Le sort des infirmières décédées durant ou après la guerre d’une mort non imputable à leur service pose toujours question de leur intégration sur un mémorial comme ce site. Yvonne SCELLES, épouse BOUJONNIER, décède 16 mois après l’armistice et pourtant son décès est intimement lié à la guerre.
Une famille de magistrats
Yvonne SCELLES nait le 22 juillet 1872 à Saint-Valéry-sur-Somme (80). Elle est la fille de Raoul Ernest François SCELLES, propriétaire et de Jeanne DECLE son épouse.
Le 22 septembre 1891 elle épouse à Saint-Valéry-sur-Somme Charles Maurice Albert BOUJONNIER, avocat. Le père d’Yvonne est alors banquier, ancien président du Tribunal de Commerce. L’époux est avocat au barreau d’Abbeville depuis 1885. Sa carrière va le mener au poste de bâtonnier, puis en politique où il devient conseiller municipal (1896) avant de devenir adjoint au maire d’Abbeville (1912).

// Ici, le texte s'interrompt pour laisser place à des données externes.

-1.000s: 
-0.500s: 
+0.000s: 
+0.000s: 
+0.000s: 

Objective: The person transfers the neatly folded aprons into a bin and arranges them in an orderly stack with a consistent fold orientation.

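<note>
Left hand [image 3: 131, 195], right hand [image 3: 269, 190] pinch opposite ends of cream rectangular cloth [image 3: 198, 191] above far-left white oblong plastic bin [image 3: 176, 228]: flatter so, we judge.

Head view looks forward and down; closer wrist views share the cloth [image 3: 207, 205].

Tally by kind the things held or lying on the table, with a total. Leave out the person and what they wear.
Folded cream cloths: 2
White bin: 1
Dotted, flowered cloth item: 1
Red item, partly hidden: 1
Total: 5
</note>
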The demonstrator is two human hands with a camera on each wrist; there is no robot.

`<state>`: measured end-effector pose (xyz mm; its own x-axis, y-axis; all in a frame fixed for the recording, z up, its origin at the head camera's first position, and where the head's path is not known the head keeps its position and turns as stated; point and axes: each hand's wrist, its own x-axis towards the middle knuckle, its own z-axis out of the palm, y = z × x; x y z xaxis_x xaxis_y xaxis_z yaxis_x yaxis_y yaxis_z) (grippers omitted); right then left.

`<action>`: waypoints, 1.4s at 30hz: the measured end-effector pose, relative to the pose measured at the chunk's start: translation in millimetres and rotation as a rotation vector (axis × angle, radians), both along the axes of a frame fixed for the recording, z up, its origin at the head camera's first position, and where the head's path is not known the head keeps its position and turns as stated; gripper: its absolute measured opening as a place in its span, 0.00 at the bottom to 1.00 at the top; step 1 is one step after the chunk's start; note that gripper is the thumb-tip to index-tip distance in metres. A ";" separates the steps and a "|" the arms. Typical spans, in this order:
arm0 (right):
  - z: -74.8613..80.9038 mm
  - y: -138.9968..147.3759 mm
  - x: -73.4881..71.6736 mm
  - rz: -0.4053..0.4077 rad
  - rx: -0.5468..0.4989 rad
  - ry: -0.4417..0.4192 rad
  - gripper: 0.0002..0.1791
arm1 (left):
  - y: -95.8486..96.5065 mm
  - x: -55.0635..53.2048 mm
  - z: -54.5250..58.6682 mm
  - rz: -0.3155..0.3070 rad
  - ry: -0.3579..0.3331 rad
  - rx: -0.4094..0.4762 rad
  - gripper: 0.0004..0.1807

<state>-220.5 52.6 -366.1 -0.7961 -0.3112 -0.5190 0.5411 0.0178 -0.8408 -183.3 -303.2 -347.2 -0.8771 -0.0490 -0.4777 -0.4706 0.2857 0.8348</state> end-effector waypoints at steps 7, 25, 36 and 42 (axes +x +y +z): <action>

Deux filles agrandirent la famille BOUJONNIER : Madeleine née en 1893 et Marcelle en 1895.
Parallèlement, M. BOUJONNIER exerce les fonctions de président du comité SSBM (Société de Secours aux Blessés Militaires) d’Abbeville.
La guerre des BOUJONNIER et la disparition de Madame
Au déclenchement de la guerre, Charles BOUJONNIER, âgé de 52 ans n’est pas mobilisé. Il ne reste pas inactif pour autant car ses fonctions au sein de la SSBM locale lui font diriger durant 5 ans l’Hôpital Auxiliaire n°2 ainsi que la cantine de la gare d’Abbeville. Tout porte à croire qu’Yvonne, alors engagée comme infirmière volontaire sert également auprès de lui.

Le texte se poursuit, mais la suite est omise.